**Work instruction:** From the first line of the material below to the line containing "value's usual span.", repeat every line exactly and add nothing.
-- Information provided follows --
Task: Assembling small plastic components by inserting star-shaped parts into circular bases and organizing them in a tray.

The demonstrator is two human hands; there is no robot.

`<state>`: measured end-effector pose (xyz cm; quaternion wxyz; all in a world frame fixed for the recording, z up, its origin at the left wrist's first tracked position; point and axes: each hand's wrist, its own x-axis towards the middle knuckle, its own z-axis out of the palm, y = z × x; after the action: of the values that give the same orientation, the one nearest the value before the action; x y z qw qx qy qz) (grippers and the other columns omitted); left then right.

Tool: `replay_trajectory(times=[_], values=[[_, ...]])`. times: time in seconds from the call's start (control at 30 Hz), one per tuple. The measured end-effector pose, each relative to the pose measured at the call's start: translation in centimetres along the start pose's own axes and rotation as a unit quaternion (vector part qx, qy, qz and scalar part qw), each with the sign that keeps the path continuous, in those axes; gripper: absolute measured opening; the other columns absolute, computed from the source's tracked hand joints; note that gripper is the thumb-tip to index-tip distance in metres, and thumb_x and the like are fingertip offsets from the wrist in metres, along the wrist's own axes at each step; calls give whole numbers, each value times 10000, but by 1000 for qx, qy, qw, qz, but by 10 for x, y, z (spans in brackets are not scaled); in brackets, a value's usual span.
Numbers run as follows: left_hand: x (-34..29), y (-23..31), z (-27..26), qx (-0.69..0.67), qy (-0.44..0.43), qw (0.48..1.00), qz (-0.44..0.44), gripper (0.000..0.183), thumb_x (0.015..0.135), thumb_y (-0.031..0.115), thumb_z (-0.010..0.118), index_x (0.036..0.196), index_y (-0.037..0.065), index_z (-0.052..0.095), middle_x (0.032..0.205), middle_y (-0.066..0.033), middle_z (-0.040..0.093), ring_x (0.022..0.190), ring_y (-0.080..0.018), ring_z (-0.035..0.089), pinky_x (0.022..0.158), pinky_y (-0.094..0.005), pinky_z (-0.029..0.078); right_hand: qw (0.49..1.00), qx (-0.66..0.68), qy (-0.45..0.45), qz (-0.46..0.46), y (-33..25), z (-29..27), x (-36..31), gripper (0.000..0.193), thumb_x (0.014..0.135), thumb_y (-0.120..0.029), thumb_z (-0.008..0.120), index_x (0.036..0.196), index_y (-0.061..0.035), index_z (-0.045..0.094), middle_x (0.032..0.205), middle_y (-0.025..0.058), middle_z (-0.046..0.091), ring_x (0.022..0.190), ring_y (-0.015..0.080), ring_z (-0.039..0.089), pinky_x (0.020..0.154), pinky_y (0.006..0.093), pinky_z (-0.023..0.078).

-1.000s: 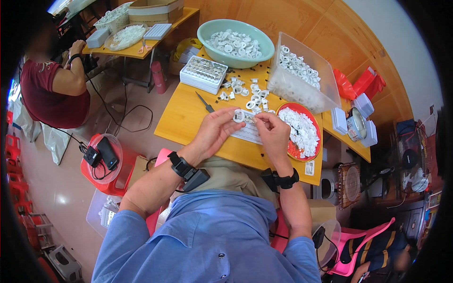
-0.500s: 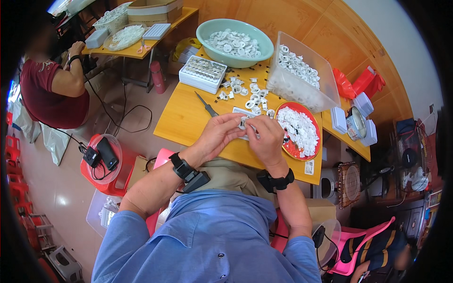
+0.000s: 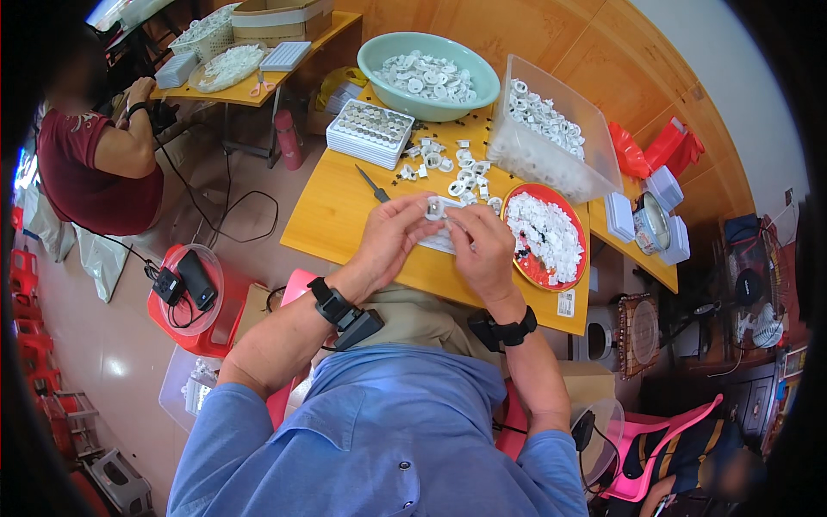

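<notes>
1. The left hand (image 3: 392, 237) pinches a white round part (image 3: 434, 207) between its fingers, above the surface (image 3: 323, 207).
2. The right hand (image 3: 484, 254) has its fingers bunched narrow beside that part; whether they grip anything, I cannot tell.
3. The pale green basin (image 3: 375, 62) holds many white round parts.
4. The clear plastic bin (image 3: 568, 96) contains white ring-shaped parts.
5. The red plate (image 3: 538, 270) carries small white pieces and some black ones.
6. The stacked white trays (image 3: 360, 152) bear rows of round pieces on top.

White ring (image 3: 435, 208), nearly edge-on before, now more face-on.
</notes>
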<state>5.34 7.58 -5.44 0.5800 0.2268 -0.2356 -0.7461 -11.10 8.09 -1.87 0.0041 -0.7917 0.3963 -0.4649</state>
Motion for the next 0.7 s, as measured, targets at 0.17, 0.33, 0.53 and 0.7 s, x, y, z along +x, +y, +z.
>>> replay_trajectory(times=[0.17,0.33,0.53,0.7], values=[[8,6,-10,-24,80,993,80,263,989,113,529,1189,-47,593,1044,-121,679,895,-191,677,857,-297,559,997,1,-67,33,8,3,-4,177,807,-17,654,959,-79,722,818,81,607,700,271,623,616,375,496],[8,8,-10,-32,111,989,96,266,987,104,519,1193,-50,586,1015,-116,680,875,-196,677,834,-291,558,987,-70,-145,-30,12,14,-11,231,793,-7,603,968,-88,729,805,83,579,704,267,611,619,371,493],[6,8,-10,-32,100,992,76,273,981,115,530,1195,-47,578,1031,-124,678,878,-199,679,812,-286,559,983,-73,-165,-18,22,8,-14,190,792,-40,613,942,-75,725,821,96,596,728,292,616,647,402,495],[4,6,-6,-40,72,995,48,269,980,114,533,1192,-48,571,1053,-138,673,914,-206,677,839,-294,562,982,0,-159,100,20,8,-10,112,848,-85,626,895,-43,720,830,120,610,782,327,634,695,418,503]])
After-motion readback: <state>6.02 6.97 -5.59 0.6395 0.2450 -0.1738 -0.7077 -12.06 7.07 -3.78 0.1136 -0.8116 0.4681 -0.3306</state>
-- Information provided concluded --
**Exercise response:**
Task: Assembling small plastic components by inserting star-shaped parts into circular bases and organizing them in a tray.

The demonstrator is two human hands; there is no robot.

`<state>`: measured end-effector pose (xyz cm; quaternion wxyz; all in a world frame fixed for the recording, z up, its origin at the left wrist's first tracked position; point and axes: each hand's wrist, its own x-axis towards the middle knuckle, its own z-axis out of the palm, y = z × x; after the action: of the values that give the same orientation, the one nearest the value before the action; x y z qw qx qy qz) (grippers and the other columns omitted); left then right.

Tool: `replay_trajectory(times=[_], values=[[_, ...]])`. times: time in seconds from the call's start (control at 30 Hz), one per tuple. The measured end-effector pose, each relative to the pose measured at the call's start: translation in centimetres along the start pose's own axes and rotation as a unit quaternion (vector part qx, qy, qz and scalar part qw), each with the sign that keeps the path continuous, in those axes; gripper: absolute measured opening; the other columns absolute, computed from the source's tracked hand joints; note that gripper is the thumb-tip to index-tip distance in metres, and thumb_x and the like are fingertip offsets from the wrist in metres, along the wrist's own axes at each step; calls give whole numbers, each value times 10000, but by 1000 for qx, qy, qw, qz, but by 10 for x, y, z (spans in brackets are not scaled); in brackets, a value's usual span.

Nothing more is needed for this answer.